→ Problem description:
Give again, word for word, each line of the data from the first through the one containing "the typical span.". Pictures stay out.

→ Provided material:
******************************

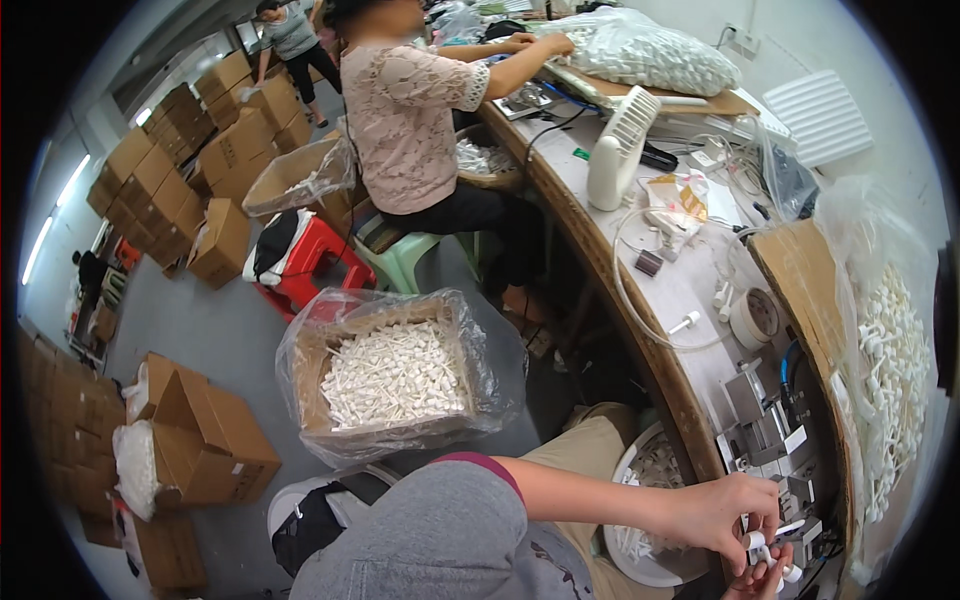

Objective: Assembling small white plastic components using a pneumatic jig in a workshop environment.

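Note:
My left hand reaches over the bench edge at the lower right, its fingertips pinching a small white plastic stick with a thick cap. Just below it, close enough to nearly touch, my right hand is curled around more small white capped pieces. Both hands are beside a metal jig with blocks and a blue tube. Under my left forearm, a white basin holds many similar white pieces. Part of my right hand is cut off by the dark rim of the picture.
A plastic-lined carton of white sticks stands on the floor to my left. Along the bench are a white fan, a tape roll, cables and a plastic-lined box of sticks. A co-worker sits ahead; cartons are stacked left.

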A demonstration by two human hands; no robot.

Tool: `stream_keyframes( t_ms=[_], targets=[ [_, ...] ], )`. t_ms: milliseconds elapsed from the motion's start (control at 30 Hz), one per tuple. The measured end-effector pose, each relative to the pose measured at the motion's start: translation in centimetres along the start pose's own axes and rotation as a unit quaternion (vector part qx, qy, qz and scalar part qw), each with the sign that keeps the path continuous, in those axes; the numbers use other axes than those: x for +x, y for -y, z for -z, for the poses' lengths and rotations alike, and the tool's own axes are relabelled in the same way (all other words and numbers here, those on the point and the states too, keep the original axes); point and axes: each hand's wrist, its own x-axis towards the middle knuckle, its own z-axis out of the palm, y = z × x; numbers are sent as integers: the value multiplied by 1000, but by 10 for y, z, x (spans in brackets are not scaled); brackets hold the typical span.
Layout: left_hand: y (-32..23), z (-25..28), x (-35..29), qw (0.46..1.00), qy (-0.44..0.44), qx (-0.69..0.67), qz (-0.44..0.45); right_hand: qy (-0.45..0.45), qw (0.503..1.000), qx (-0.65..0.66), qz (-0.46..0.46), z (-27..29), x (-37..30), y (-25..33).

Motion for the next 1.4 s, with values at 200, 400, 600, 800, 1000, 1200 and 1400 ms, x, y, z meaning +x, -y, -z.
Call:
stream_keyframes(
  t_ms=[200, 400, 600, 800, 1000, 1200, 1400],
  targets=[
    [-5, 9, -13, 999, 20, 41, 17, -52, 990, -115, 62, 2, -7, -6],
    [18, 3, -17, 970, 3, 231, -71, -47, 982, -152, 102, -1, -8, -6],
    [35, 2, -10, 948, 19, 304, -93, -70, 981, -135, 121, -2, -2, -7],
    [49, 6, -9, 941, 22, 324, -95, -119, 974, -160, 106, -14, 2, -9],
    [62, 8, -11, 937, 19, 334, -99, -89, 971, -197, 102, -18, 5, -12],
    [66, 8, -11, 931, 14, 347, -113, -109, 964, -209, 126, -19, 8, -17],
    [68, 8, -14, 925, 8, 358, -126, -126, 963, -189, 143, -10, 8, -22]
  ],
)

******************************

→ Response box:
Objective: Assembling small white plastic components using a pneumatic jig in a workshop environment.

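Note:
My left hand reaches over the bench edge at the lower right, its fingertips pinching a small white plastic stick with a thick cap. Just below it, close enough to nearly touch, my right hand is curled around more small white capped pieces. Both hands are beside a metal jig with blocks and a blue tube. Under my left forearm, a white basin holds many similar white pieces. Part of my right hand is cut off by the dark rim of the picture.
A plastic-lined carton of white sticks stands on the floor to my left. Along the bench are a white fan, a tape roll, cables and a plastic-lined box of sticks. A co-worker sits ahead; cartons are stacked left.
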
A demonstration by two human hands; no robot.

Tool: `stream_keyframes( t_ms=[_], targets=[ [_, ...] ], )`. t_ms: milliseconds elapsed from the motion's start (control at 30 Hz), one per tuple. The measured end-effector pose, each relative to the pose measured at the motion's start: translation in centimetres along the start pose's own axes and rotation as a unit quaternion (vector part qx, qy, qz and scalar part qw), each with the sign that keeps the path continuous, in those axes; the numbers use other axes than those: x for +x, y for -y, z for -z, for the poses' lengths and rotations alike, and the tool's own axes are relabelled in the same way (all other words and numbers here, those on the point and the states too, keep the original axes); point and axes: each hand's wrist, its own x-axis towards the middle knuckle, its own z-axis out of the palm, y = z × x; numbers are sent as integers: the value multiplied by 1000, but by 10 for y, z, x (spans in brackets are not scaled); brackets hold the typical span.

The requested output has been produced.